- The Green Group logo
- Name: The Green Group
- English abbr.: G
- French abbr.: V
- Formal name: The Green Group in the European Parliament
- Ideology: Green politics
- Associated organisations: European Federation of Green Parties
- From: 25 July 1989
- To: 20 July 1999
- Preceded by: Rainbow Group
- Succeeded by: Greens–European Free Alliance
- Chaired by: Maria Amélia Santos, Alexander Langer, Claudia Roth
- MEP(s): 30 (25 July 1989), 27 (30 May 1994), 23 (19 July 1994), 27 (5 May 1999), 38 (13 June 1999)

= The Green Group in the European Parliament =

Former green political group of the European Parliament (1989–1999)

The Green Group in the European Parliament was a Green political group with seats in the European Parliament between 1989 and 1999.

==History==
In 1989 the Rainbow Group split, with the Greens forming a group called "The Green Group in the European Parliament", and the Regionalists remaining within a continuing but diminished Rainbow Group.

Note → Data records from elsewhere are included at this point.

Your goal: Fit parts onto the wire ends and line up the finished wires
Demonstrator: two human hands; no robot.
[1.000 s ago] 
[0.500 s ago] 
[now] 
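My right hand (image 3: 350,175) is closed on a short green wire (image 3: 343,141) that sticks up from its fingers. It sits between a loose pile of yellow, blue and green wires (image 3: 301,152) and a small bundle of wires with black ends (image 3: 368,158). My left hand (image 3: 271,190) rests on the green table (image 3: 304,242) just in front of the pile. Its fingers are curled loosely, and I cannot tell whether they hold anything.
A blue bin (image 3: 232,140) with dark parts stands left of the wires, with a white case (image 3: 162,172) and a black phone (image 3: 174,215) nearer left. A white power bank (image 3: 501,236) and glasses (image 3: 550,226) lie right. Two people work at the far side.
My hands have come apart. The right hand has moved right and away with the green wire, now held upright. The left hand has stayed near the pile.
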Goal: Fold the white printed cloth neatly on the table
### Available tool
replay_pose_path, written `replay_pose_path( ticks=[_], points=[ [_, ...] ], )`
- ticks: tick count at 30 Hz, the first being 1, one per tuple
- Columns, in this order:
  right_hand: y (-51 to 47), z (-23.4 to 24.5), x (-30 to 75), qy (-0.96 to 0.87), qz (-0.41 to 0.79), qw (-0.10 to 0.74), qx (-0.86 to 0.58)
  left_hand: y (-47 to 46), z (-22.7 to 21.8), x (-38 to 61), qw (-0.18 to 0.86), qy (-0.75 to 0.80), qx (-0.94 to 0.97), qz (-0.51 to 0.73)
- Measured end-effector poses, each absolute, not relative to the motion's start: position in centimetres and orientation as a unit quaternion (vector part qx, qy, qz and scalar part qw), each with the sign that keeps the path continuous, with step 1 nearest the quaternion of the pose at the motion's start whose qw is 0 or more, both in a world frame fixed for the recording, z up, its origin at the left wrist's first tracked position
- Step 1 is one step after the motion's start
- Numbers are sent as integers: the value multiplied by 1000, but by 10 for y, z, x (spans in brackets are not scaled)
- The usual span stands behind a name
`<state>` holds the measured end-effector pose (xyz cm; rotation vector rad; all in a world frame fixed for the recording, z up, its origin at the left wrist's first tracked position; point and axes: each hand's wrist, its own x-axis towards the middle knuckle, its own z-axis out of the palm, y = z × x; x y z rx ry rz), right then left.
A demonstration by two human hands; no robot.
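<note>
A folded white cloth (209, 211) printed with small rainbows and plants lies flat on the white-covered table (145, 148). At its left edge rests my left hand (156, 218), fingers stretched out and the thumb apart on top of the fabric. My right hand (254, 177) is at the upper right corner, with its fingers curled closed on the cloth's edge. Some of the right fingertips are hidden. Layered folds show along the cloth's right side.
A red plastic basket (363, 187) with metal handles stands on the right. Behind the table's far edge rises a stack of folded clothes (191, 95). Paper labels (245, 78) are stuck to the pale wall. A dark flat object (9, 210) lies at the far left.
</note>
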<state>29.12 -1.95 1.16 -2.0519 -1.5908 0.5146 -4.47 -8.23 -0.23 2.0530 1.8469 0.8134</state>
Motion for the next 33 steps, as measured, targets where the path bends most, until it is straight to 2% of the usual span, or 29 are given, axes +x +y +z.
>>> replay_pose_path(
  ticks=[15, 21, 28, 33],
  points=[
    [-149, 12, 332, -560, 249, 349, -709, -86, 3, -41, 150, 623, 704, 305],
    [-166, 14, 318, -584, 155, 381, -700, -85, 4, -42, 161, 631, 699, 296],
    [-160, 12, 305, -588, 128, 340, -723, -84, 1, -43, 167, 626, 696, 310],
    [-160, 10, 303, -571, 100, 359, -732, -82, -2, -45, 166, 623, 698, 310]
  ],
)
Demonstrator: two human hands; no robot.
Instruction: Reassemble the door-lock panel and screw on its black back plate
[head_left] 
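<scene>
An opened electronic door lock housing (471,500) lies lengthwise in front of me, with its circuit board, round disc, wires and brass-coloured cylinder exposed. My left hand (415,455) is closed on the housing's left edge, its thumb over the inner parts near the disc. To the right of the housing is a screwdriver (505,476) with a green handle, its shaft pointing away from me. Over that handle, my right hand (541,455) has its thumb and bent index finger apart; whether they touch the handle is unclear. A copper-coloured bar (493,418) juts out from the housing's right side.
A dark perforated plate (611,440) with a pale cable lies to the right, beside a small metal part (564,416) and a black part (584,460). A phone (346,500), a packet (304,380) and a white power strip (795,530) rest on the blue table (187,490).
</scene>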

The Greens and Regionalists stayed within separate parliamentary groups until 1999, when the two Groups reunited under the European Greens–European Free Alliance banner.

==Nomenclature==
The group's formal name was "The Green Group in the European Parliament", not the "Green Group in the European Parliament". Unlike other groups, "The" was part of the formal name of the group.